Language and Gesture
The language in Woyzeck is terse and confined, with characters speaking past one another, often unable to reach out of their own existential isolation to grasp mutual understanding. This does not mean the characters are unintelligent or inarticulate. When they speak in gesture or movement they communicate with clarity. In other words, whereas many plays are language-based, Woyzeck is gesture-based. It is not what the characters in Woyzeck say so much as what they do.

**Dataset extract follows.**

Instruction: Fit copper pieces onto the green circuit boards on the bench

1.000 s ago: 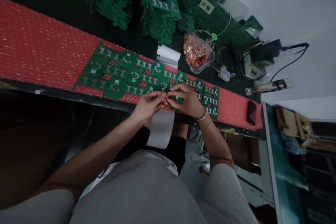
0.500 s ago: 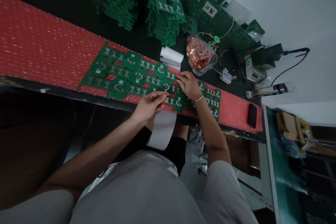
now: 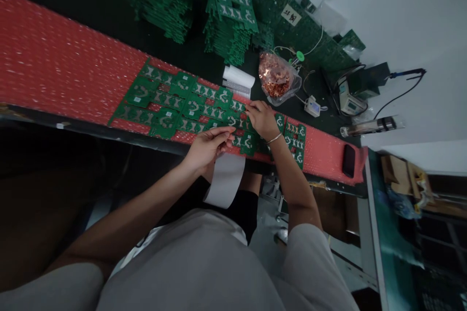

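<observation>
Green circuit boards (image 3: 164,99) lie in a row on red bubble wrap (image 3: 73,58) along the bench's front edge; several carry small white squares. My left hand (image 3: 208,148) is at the near edge of the boards, thumb and fingertips pinched together; whatever is between them is too small to make out. Below that hand hangs a strip of white paper (image 3: 225,182); I cannot tell whether the hand grips it. My right hand (image 3: 263,119) rests over the boards further right. Its thumb and index fingertip are closed close to a board's surface, and their contents are hidden.
Tall stacks of green boards (image 3: 229,34) stand at the back. Behind my right hand are a white roll (image 3: 239,77), a clear bag of copper-coloured pieces (image 3: 277,80) and a small white device (image 3: 313,106). A phone (image 3: 349,160) lies near the bench's right end.
Both hands hold nearly the same pose and place. The left fingertips have shifted slightly to the right, and the view has turned a little.
</observation>
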A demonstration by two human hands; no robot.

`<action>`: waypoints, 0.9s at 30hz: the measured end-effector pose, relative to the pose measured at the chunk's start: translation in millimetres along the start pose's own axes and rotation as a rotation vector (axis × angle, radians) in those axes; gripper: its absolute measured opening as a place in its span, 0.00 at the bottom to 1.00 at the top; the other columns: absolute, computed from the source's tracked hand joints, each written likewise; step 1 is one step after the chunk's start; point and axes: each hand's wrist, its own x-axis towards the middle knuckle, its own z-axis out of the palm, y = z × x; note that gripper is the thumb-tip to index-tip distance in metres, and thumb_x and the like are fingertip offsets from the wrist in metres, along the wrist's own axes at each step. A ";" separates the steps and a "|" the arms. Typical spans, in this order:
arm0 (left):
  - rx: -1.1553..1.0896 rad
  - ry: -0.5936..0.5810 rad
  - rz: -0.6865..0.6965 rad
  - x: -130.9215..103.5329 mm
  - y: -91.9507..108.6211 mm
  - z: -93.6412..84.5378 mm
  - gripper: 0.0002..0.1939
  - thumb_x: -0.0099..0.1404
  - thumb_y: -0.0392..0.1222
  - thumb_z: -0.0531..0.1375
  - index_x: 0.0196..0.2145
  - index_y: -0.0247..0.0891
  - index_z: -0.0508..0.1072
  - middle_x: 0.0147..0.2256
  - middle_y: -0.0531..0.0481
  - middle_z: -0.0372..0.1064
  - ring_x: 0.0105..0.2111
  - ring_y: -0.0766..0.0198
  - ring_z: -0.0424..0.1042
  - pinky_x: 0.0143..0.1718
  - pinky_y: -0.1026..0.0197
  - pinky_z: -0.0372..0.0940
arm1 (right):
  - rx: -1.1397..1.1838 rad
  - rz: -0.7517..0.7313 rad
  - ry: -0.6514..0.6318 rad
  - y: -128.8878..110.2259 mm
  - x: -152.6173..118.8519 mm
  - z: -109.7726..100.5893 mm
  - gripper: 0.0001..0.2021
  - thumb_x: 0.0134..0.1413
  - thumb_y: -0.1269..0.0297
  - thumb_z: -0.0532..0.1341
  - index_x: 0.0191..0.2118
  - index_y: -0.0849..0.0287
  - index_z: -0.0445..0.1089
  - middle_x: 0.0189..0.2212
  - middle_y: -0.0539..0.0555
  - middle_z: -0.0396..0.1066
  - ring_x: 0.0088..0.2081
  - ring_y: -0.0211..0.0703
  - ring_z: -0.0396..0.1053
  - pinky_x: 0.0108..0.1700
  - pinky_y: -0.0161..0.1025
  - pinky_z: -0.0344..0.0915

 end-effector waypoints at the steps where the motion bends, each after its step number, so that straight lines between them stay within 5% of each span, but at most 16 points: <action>1: -0.001 0.001 0.000 -0.2 0.5 0.2 0.13 0.51 0.36 0.69 0.37 0.31 0.80 0.28 0.47 0.72 0.24 0.71 0.67 0.23 0.69 0.59 | -0.010 0.021 -0.014 -1.6 0.0 -0.8 0.14 0.67 0.63 0.53 0.50 0.57 0.74 0.45 0.60 0.69 0.48 0.53 0.63 0.51 0.50 0.60; 5: 0.001 0.012 -0.007 -1.6 2.0 1.5 0.14 0.51 0.36 0.69 0.37 0.31 0.80 0.28 0.48 0.72 0.24 0.71 0.68 0.24 0.68 0.59 | -0.035 0.093 -0.058 -6.8 1.7 -1.0 0.14 0.67 0.63 0.53 0.50 0.58 0.74 0.46 0.62 0.67 0.50 0.56 0.62 0.52 0.53 0.59; 14: -0.013 0.011 0.017 -2.0 2.6 -2.7 0.17 0.49 0.37 0.71 0.38 0.31 0.79 0.31 0.45 0.75 0.25 0.70 0.69 0.24 0.68 0.60 | 0.057 -0.001 -0.006 -11.2 -8.8 -1.0 0.17 0.66 0.70 0.48 0.50 0.62 0.72 0.47 0.66 0.69 0.51 0.57 0.63 0.56 0.59 0.60; 21: -0.027 -0.011 0.058 0.8 4.3 -4.6 0.19 0.47 0.39 0.72 0.38 0.32 0.79 0.30 0.45 0.76 0.21 0.72 0.65 0.20 0.69 0.54 | 0.528 -0.087 0.158 -63.3 -34.1 -35.8 0.11 0.61 0.58 0.61 0.46 0.55 0.72 0.46 0.56 0.73 0.49 0.44 0.70 0.55 0.47 0.67; 27: -0.019 -0.047 0.050 1.2 -1.3 -2.5 0.16 0.45 0.40 0.73 0.32 0.33 0.78 0.24 0.49 0.71 0.18 0.73 0.62 0.17 0.69 0.48 | 0.445 -0.098 0.174 -83.5 -42.4 -36.9 0.08 0.60 0.58 0.64 0.43 0.53 0.74 0.42 0.54 0.75 0.46 0.44 0.70 0.53 0.47 0.67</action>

Richard Schechner has highlighted the significance of gesture in Woyzeck, which is an important foundation for my AR approach to the piece. Schechner writes, "It is wrong to think that Woyzeck is inarticulate. [...]when he speaks with gestures, he speaks with authority" ("Notes" 17). The action is the mode of communication itself. There is no rationalization. Perhaps Woyzeck's lack of words may be interpreted as inarticulate; however his actions speak louder than any words could. Büchner put such strong actions at Woyzeck's disposal to allow him to speak louder than any words could capture. Based on the strength of the actions Büchner wrote for Woyzeck I have chosen to use AR, dance, and music to tell this story. I chose AR because it is a technology that allows the audience member's body particular intimacy with the story, and dance and music because they are forms that give expression to that which cannot be understood through words alone.
The killing gesture is an obvious instance of gesture in Woyzeck, but there are also many significant gestures in the piece that relate to humiliation. For example, the ritual humiliations of eating peas and urinating for the doctor's Nazi-like experiments, the pain of connecting love to a transaction in the gesture of handing over his money to Marie as she cuckolds him, as well as the submission to unquestionable authority by running to roll call and the gestures associated with military drills and exercises. Even shaving the captain becomes a humiliation. When this intimate gesture of the personal toilet is accompanied by the captain's attitude of bourgeois derision toward Woyzeck, it implies the sort of thoughtless intimacy allowed a dog, moments later to be just as carelessly kicked away by its master's boot.